• [EXERCISE INPUTS]

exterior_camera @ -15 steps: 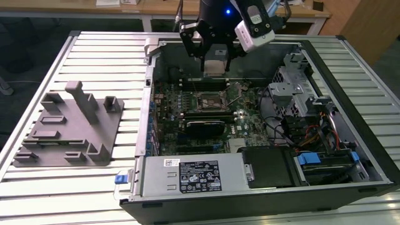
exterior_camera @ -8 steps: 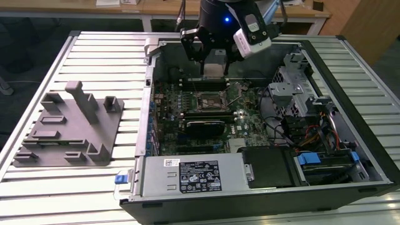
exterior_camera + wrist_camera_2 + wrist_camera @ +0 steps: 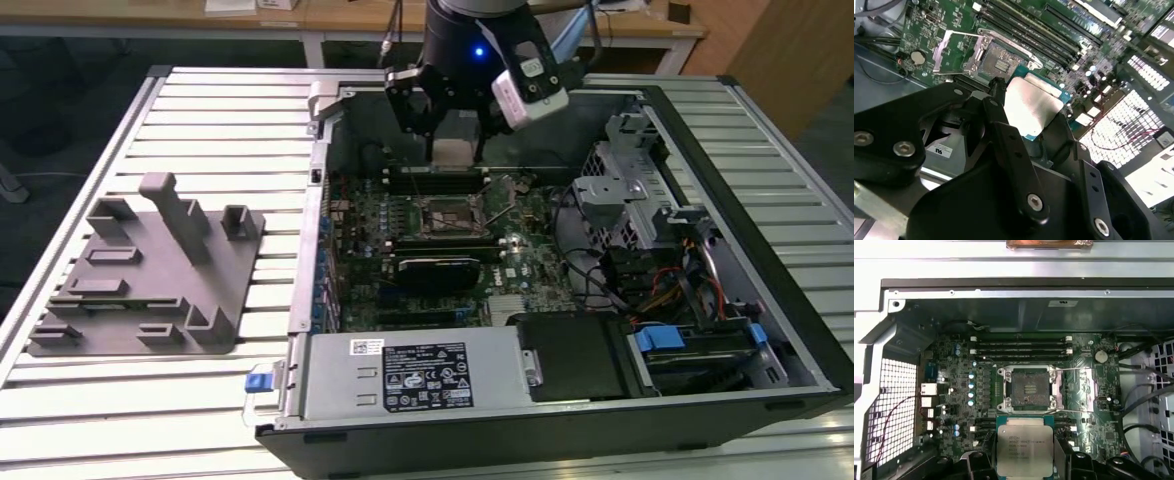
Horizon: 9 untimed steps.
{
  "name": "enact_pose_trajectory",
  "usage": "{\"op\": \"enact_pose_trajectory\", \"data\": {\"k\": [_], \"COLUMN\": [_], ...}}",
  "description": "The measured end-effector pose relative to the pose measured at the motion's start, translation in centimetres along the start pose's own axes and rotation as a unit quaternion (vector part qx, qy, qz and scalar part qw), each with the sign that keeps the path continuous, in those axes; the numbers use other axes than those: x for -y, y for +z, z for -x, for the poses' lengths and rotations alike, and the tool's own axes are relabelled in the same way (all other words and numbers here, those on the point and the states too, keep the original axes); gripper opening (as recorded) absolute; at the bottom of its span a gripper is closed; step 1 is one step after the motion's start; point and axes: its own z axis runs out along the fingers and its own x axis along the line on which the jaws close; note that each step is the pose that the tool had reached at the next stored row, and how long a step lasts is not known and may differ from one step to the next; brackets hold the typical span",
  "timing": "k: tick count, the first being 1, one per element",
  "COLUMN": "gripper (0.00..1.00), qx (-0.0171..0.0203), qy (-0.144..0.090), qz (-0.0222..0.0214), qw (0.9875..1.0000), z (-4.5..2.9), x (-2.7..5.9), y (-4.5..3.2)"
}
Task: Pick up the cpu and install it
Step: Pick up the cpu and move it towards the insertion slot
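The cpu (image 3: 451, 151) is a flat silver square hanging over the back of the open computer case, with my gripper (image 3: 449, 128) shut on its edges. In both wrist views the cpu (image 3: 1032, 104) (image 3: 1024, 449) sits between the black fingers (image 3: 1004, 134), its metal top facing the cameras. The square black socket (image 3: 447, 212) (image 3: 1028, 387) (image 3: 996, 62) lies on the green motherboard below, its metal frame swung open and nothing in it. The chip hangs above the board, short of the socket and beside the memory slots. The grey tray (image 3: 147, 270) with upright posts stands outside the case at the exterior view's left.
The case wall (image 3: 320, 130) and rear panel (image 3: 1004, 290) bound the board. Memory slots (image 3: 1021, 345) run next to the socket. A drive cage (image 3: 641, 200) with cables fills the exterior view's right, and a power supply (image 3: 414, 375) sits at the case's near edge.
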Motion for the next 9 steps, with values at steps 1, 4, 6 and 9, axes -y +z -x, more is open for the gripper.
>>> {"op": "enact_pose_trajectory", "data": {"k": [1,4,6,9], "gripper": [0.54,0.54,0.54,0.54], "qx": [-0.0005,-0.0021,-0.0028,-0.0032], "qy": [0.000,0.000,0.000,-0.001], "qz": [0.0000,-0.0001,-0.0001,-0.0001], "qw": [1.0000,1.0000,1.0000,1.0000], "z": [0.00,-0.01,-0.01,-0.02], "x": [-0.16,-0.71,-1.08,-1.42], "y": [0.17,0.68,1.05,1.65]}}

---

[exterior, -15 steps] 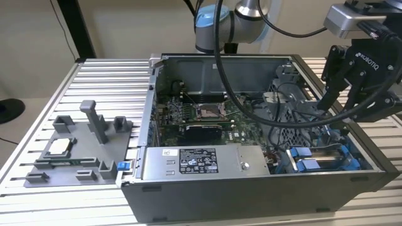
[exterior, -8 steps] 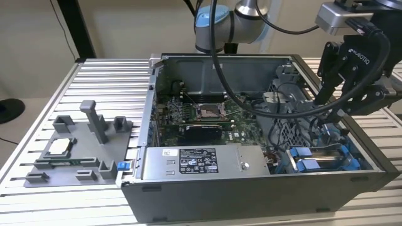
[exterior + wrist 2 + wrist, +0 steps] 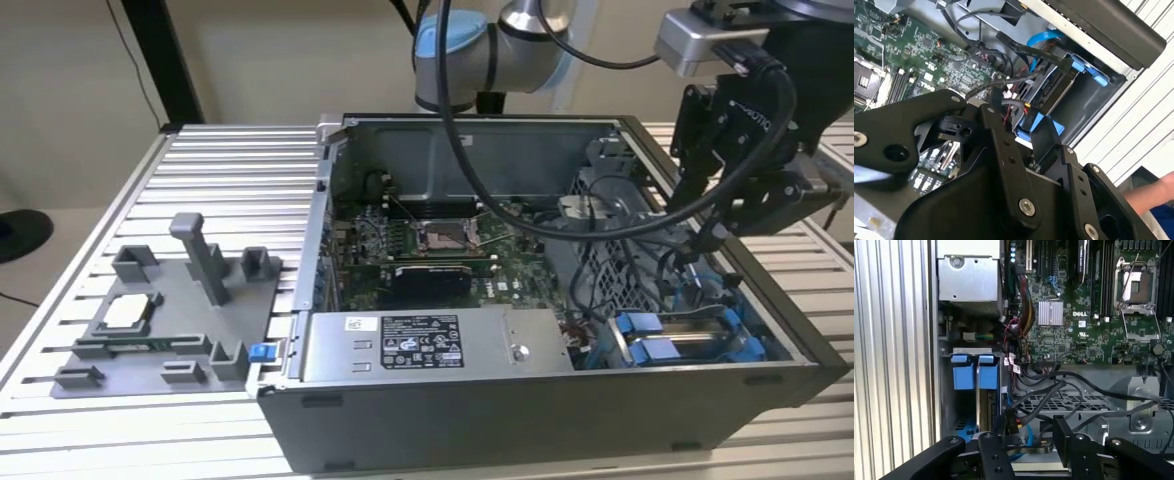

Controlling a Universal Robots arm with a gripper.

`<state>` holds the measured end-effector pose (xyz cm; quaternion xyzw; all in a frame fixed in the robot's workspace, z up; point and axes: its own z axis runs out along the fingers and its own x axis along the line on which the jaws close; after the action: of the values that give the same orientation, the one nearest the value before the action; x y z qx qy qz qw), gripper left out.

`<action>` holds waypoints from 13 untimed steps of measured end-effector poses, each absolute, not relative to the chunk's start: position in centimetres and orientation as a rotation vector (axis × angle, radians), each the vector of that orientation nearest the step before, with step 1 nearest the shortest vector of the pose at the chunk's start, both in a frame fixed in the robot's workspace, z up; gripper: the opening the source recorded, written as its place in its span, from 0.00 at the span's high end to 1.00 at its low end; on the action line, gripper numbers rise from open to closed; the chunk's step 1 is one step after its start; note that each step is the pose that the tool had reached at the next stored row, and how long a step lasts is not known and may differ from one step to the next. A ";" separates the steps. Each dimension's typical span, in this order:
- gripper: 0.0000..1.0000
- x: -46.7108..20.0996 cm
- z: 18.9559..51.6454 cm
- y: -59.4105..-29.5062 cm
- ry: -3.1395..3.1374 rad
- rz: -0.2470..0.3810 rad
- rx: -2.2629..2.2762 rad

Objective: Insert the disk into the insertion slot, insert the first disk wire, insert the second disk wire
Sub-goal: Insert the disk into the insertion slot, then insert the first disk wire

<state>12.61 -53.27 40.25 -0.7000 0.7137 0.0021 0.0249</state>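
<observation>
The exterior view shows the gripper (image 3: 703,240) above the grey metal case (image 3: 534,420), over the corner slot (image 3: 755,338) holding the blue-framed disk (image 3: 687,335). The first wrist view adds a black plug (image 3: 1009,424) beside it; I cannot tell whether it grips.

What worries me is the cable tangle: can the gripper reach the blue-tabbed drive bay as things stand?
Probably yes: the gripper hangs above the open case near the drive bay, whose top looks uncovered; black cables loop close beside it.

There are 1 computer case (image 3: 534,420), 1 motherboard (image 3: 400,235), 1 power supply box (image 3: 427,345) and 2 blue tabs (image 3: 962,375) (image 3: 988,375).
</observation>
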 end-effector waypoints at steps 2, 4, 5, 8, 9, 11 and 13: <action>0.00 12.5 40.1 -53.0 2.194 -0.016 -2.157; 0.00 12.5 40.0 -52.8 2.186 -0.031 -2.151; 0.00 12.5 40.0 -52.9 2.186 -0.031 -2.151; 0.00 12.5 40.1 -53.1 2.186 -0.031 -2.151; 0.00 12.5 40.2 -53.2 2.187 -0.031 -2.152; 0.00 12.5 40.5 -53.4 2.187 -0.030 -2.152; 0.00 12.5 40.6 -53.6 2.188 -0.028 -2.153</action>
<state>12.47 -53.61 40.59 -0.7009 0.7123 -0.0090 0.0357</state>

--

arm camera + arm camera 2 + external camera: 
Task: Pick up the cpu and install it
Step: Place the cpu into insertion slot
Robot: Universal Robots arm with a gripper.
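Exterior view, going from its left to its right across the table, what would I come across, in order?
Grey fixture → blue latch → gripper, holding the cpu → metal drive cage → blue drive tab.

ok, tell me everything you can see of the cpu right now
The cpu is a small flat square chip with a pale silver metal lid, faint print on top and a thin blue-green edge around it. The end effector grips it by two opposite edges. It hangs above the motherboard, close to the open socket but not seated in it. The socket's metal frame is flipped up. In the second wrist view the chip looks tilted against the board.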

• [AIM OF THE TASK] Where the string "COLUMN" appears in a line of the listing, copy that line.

• [EXPECTED ANSWER]
  "usage": "{\"op\": \"enact_pose_trajectory\", \"data\": {\"k\": [_], \"COLUMN\": [_], ...}}",
  "COLUMN": "gripper (0.00..1.00), qx (-0.0171..0.0203), qy (-0.144..0.090), qz (-0.0222..0.0214), qw (0.9875..1.0000), z (-4.5..2.9), x (-2.7..5.9), y (-4.5..3.2)"

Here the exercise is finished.